● TASK REQUIREMENTS: Write out the following listing's lines from the one with "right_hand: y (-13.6" to the one with "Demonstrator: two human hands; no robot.", exactly, with both included and no others.

+===+

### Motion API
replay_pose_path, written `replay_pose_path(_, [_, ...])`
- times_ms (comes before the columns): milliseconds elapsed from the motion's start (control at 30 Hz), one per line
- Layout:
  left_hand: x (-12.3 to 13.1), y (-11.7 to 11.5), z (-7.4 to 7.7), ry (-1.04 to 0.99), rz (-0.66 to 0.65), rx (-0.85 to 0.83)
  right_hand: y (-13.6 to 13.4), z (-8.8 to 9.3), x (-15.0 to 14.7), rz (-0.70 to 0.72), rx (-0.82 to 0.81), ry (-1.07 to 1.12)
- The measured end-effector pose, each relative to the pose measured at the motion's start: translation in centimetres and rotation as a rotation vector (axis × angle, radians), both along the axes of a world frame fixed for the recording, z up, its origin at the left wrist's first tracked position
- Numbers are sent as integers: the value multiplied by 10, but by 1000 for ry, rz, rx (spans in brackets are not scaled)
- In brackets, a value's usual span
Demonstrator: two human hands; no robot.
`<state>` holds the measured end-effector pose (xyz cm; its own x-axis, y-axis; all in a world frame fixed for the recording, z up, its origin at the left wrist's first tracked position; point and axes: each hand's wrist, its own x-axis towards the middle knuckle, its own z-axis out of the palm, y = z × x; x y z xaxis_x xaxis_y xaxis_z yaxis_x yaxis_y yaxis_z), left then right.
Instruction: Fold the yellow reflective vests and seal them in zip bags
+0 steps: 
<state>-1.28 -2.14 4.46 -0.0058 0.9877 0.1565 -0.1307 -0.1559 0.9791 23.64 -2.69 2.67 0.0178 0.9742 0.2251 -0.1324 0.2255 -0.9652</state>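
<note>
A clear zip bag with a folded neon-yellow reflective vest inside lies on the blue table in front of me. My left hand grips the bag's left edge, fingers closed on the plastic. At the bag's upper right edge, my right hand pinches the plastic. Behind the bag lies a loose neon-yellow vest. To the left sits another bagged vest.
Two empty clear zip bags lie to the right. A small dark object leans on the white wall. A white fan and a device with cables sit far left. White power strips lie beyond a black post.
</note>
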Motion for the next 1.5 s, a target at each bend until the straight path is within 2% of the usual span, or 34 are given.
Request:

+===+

● TASK RESULT:
  right_hand: y (-13.6 to 13.4), z (-8.8 to 9.3), x (-15.0 to 14.7), rz (-0.70 to 0.72), rx (-0.82 to 0.81), ry (-1.07 to 1.12)
- The measured end-effector pose, each relative to the pose measured at the motion's start: translation in centimetres and rotation as a rotation vector (axis × angle, radians), both along the axes of a world frame fixed for the recording, z up, its origin at the left wrist's first tracked position
- Numbers are sent as integers: the value multiplied by 10, but by 1000 for ry, rz, rx (spans in brackets are not scaled)
- In brackets, a value's usual span
Demonstrator: two human hands; no robot.

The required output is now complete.